Your task is to copy the lines of the data below from the line holding "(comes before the" through the line holding "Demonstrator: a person", inclusive, exactly and with nothing added.

• PROVIDED DATA
- - - - - - -
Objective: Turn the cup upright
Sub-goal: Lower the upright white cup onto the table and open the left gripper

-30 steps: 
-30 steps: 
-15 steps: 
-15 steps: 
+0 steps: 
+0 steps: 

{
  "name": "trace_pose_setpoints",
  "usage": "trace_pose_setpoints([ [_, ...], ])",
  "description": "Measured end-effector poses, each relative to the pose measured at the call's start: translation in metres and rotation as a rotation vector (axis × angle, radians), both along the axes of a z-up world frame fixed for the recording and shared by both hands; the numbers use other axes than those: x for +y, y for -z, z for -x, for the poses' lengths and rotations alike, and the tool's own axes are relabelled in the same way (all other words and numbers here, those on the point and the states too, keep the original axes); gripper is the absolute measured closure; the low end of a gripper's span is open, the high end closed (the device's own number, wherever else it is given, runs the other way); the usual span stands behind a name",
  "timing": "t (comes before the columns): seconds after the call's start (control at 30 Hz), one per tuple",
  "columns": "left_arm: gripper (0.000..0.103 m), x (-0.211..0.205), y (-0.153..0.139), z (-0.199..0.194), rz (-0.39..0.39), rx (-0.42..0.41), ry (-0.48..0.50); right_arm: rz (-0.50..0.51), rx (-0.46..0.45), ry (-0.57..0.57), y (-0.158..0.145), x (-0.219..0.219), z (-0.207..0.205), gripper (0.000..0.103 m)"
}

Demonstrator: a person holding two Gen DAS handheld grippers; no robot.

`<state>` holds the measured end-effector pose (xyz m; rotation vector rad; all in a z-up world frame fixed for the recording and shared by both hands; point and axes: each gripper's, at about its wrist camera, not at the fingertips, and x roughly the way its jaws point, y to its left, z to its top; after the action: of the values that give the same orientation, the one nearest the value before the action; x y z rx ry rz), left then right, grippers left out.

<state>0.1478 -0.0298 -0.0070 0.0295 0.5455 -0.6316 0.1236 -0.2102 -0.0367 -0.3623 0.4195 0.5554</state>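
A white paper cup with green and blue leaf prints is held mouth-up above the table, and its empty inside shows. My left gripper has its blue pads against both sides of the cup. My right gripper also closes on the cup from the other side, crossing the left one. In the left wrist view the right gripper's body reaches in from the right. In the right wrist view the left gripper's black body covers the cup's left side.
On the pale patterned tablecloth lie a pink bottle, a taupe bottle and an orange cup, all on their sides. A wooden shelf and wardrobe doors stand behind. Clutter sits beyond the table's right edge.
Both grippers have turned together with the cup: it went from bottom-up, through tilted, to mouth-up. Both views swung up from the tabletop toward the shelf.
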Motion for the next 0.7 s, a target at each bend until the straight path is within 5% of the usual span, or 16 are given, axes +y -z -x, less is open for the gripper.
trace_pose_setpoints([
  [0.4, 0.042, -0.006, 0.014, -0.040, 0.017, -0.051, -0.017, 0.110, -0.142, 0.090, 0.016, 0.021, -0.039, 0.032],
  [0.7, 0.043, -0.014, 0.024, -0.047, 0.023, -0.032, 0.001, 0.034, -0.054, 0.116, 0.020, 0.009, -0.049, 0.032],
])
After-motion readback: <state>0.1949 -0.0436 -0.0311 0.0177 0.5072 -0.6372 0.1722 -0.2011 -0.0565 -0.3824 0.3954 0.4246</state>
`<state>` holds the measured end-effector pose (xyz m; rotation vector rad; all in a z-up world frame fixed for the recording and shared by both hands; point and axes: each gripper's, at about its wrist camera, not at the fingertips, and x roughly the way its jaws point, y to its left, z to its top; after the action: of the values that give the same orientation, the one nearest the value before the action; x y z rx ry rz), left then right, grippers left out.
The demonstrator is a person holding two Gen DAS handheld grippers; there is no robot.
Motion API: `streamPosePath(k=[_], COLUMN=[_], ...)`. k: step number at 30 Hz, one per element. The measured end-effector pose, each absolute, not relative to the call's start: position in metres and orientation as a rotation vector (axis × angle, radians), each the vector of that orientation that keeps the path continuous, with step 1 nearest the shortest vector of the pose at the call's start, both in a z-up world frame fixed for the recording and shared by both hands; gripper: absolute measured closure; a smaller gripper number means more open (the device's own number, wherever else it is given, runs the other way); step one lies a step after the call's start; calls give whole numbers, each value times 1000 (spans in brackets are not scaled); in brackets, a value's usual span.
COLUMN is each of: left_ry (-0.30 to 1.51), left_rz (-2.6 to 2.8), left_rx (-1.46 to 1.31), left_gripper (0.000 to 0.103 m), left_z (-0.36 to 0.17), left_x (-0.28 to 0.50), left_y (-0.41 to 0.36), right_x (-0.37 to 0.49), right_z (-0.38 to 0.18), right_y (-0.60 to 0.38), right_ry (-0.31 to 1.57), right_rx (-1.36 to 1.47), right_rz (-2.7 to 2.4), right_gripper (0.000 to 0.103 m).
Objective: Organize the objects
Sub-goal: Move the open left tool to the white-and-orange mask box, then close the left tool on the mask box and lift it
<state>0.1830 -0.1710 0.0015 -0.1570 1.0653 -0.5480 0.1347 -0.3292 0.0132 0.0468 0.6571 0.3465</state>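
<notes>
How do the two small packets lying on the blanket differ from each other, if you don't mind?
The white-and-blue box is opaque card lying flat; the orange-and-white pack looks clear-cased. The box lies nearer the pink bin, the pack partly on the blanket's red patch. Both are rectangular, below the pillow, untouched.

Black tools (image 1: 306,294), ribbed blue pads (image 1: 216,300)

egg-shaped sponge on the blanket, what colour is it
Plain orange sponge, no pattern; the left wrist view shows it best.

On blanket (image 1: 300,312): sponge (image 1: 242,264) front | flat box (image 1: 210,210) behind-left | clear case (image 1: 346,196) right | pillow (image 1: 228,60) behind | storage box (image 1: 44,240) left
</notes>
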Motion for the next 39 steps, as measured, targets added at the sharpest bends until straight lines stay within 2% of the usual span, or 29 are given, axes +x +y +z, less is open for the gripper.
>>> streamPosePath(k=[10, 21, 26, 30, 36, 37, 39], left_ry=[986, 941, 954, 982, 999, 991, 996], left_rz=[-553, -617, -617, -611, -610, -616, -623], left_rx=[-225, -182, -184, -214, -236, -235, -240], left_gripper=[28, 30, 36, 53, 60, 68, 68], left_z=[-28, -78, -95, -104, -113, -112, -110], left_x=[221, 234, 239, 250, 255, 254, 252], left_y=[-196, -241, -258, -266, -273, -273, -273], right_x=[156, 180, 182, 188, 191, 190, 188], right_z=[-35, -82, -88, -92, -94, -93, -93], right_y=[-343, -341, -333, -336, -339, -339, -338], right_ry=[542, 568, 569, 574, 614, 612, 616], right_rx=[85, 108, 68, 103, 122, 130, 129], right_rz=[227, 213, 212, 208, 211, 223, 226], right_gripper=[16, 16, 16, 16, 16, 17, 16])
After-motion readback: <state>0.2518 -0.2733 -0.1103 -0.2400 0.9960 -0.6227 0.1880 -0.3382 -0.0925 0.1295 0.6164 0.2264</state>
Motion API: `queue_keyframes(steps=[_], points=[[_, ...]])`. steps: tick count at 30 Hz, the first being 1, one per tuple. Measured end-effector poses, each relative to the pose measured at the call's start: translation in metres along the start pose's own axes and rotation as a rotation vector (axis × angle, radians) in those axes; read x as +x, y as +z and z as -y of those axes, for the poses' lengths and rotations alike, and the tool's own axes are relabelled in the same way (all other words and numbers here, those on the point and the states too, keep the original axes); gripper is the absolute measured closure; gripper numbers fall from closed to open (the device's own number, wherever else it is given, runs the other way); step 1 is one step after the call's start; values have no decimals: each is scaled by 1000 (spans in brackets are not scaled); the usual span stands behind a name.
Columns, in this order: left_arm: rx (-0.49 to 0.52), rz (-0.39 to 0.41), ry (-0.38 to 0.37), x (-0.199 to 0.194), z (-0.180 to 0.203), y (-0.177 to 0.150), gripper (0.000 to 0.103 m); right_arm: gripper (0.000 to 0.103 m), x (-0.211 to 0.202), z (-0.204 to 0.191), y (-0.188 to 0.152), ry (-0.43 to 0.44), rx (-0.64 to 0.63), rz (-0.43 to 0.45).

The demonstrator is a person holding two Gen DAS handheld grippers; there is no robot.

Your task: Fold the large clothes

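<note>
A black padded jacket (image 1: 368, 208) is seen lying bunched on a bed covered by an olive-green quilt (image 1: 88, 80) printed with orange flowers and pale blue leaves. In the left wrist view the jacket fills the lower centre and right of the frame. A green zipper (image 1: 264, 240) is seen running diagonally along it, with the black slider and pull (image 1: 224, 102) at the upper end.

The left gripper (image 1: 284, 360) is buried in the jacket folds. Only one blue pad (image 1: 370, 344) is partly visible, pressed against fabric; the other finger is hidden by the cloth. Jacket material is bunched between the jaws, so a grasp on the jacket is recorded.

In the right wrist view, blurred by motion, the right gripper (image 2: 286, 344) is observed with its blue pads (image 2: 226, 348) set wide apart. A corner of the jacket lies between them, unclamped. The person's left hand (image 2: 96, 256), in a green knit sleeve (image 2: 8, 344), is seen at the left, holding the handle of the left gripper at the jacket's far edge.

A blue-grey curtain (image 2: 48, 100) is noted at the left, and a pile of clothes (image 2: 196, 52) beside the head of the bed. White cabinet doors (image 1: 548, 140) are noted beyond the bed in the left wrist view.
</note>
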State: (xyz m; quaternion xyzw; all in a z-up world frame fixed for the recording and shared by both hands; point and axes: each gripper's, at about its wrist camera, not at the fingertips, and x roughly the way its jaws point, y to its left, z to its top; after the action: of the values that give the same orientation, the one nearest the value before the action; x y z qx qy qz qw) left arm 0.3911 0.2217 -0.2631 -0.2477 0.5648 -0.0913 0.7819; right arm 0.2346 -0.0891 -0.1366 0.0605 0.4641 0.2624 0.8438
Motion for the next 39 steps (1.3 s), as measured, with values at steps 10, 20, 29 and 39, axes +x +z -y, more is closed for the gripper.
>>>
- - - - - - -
• RESPONSE TO THIS EXERCISE
  "timing": "t (comes before the columns): seconds after the call's start (control at 30 Hz), one per tuple",
  "columns": "left_arm: gripper (0.000..0.103 m), x (-0.211..0.205), y (-0.153..0.139), z (-0.199..0.194), rz (-0.39..0.39), rx (-0.42..0.41), ry (-0.48..0.50); right_arm: rz (-0.50..0.51), rx (-0.46..0.45), ry (-0.57..0.57), y (-0.158..0.145), x (-0.219..0.219), z (-0.207..0.205), gripper (0.000..0.103 m)"
}

Demonstrator: a person holding two Gen DAS handheld grippers; no robot.

There is nothing more to add to this answer.